» EXERCISE PROMPT: Restate the whole listing exactly, leaving nothing out.

» PROVIDED DATA:
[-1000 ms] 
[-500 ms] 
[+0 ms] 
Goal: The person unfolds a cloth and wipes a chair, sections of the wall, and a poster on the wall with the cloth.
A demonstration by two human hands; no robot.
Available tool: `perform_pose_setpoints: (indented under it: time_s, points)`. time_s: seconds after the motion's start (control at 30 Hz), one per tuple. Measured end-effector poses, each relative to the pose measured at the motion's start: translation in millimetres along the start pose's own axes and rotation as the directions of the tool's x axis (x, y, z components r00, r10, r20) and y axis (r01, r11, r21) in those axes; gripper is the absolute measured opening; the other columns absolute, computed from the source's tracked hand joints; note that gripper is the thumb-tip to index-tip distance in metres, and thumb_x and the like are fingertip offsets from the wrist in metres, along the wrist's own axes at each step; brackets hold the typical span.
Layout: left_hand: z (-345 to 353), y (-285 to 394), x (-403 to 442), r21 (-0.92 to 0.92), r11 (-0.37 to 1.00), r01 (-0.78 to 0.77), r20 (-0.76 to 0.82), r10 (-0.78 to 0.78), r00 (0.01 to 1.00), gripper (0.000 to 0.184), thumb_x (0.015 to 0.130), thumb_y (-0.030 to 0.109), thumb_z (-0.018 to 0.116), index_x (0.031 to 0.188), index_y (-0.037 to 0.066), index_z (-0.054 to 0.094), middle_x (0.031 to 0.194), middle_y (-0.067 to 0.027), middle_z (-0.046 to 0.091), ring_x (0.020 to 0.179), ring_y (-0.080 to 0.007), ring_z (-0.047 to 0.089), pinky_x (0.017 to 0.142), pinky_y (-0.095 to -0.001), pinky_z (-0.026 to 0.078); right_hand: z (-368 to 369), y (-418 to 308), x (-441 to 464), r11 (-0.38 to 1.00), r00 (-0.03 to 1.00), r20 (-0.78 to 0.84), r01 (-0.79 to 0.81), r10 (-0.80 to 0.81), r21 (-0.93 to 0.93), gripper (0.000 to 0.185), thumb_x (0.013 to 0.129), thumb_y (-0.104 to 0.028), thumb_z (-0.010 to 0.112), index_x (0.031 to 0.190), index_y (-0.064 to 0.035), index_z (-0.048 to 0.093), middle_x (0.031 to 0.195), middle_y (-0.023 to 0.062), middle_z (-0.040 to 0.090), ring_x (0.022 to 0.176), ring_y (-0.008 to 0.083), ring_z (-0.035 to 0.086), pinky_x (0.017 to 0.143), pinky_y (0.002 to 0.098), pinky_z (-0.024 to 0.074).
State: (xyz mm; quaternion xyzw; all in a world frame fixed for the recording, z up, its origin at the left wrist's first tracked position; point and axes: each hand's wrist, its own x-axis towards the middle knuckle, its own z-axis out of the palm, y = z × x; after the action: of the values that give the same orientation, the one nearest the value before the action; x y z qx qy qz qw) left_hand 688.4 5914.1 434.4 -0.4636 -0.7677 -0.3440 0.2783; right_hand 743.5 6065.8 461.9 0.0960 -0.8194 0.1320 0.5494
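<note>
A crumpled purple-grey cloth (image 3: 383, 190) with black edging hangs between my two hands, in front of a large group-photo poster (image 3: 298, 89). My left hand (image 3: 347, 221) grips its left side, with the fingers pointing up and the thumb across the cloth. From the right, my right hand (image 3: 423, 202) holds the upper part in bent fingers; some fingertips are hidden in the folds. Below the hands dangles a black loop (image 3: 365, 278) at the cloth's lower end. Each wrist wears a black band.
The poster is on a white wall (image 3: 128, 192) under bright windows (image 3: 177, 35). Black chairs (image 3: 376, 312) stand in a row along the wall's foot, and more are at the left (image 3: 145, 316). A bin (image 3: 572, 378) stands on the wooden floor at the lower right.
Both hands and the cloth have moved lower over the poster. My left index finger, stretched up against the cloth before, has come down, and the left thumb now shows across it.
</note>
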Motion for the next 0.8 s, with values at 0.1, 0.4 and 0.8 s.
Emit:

» TASK SOLUTION:
[-1000 ms] 
[-500 ms] 
[+0 ms] 
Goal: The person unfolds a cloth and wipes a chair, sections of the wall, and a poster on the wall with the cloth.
A demonstration by two human hands; no robot.
Available tool: `perform_pose_setpoints: (indented under it: time_s, points)`. time_s: seconds after the motion's start (control at 30 Hz), one per tuple. Measured end-effector poses, each relative to the pose measured at the motion's start: translation in millimetres along the start pose's own axes and rotation as the directions of the tool's x axis (x, y, z components r00, r10, r20) and y axis (r01, r11, r21) in those axes; gripper is the absolute measured opening; the other columns absolute, computed from the source's tracked hand joints; note that gripper is the thumb-tip to index-tip distance in metres, and thumb_x and the like are fingertip offsets from the wrist in metres, along the wrist's own axes at each step; brackets hold the typical span.
Layout: left_hand: z (-345 to 353), y (-285 to 394), x (-403 to 442), r21 (-0.92 to 0.92), r11 (-0.37 to 1.00), r01 (-0.78 to 0.77), r20 (-0.76 to 0.82), r10 (-0.78 to 0.78), r00 (0.01 to 1.00), gripper (0.000 to 0.184), thumb_x (0.015 to 0.130), thumb_y (-0.030 to 0.109), thumb_z (-0.018 to 0.116), index_x (0.031 to 0.188), index_y (-0.037 to 0.066), index_z (-0.054 to 0.094), middle_x (0.031 to 0.194), middle_y (-0.067 to 0.027), middle_z (-0.046 to 0.091), ring_x (0.020 to 0.179), ring_y (-0.080 to 0.007), ring_z (-0.047 to 0.089), pinky_x (0.017 to 0.142), pinky_y (-0.095 to -0.001), pinky_z (-0.026 to 0.078); right_hand: z (-368 to 369), y (-418 to 308), x (-441 to 464), r11 (-0.38 to 1.00), r00 (-0.03 to 1.00), r20 (-0.78 to 0.84), r01 (-0.79 to 0.81), r10 (-0.80 to 0.81), r21 (-0.93 to 0.93), gripper (0.000 to 0.185), thumb_x (0.013 to 0.129), thumb_y (-0.104 to 0.028), thumb_z (-0.010 to 0.112), index_x (0.031 to 0.190), index_y (-0.064 to 0.035), index_z (-0.048 to 0.093), middle_x (0.031 to 0.195), middle_y (-0.023 to 0.062), middle_z (-0.040 to 0.090), ring_x (0.022 to 0.176), ring_y (-0.008 to 0.083), ring_z (-0.035 to 0.086), pinky_x (0.017 to 0.143), pinky_y (0.002 to 0.098), pinky_z (-0.024 to 0.074).
State: (xyz mm; quaternion xyzw; all in a world frame fixed for the recording, z up, its origin at the left wrist's first tracked position; point and axes: each hand's wrist, its own x-axis towards the middle knuckle, its own z-axis out of the palm, y = z × x; after the action: of the values that give the same orientation, the one nearest the value before the action; x y z qx qy qz qw) left_hand 688.4 5914.1 434.4 -0.4636 -0.7677 -0.3440 0.2783; right_hand 743.5 6065.8 461.9 0.0960 -0.8194 0.1320 0.5494
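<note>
A crumpled purple-grey cloth (image 3: 383, 190) with black edging hangs between my two hands, in front of a large group-photo poster (image 3: 298, 89). My left hand (image 3: 347, 221) grips its left side, with the fingers pointing up and the thumb across the cloth. From the right, my right hand (image 3: 423, 202) holds the upper part in bent fingers; some fingertips are hidden in the folds. Below the hands dangles a black loop (image 3: 365, 278) at the cloth's lower end. Each wrist wears a black band.
The poster is on a white wall (image 3: 128, 192) under bright windows (image 3: 177, 35). Black chairs (image 3: 376, 312) stand in a row along the wall's foot, and more are at the left (image 3: 145, 316). A bin (image 3: 572, 378) stands on the wooden floor at the lower right.
Both hands and the cloth have moved lower over the poster. My left index finger, stretched up against the cloth before, has come down, and the left thumb now shows across it.
</note>
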Motion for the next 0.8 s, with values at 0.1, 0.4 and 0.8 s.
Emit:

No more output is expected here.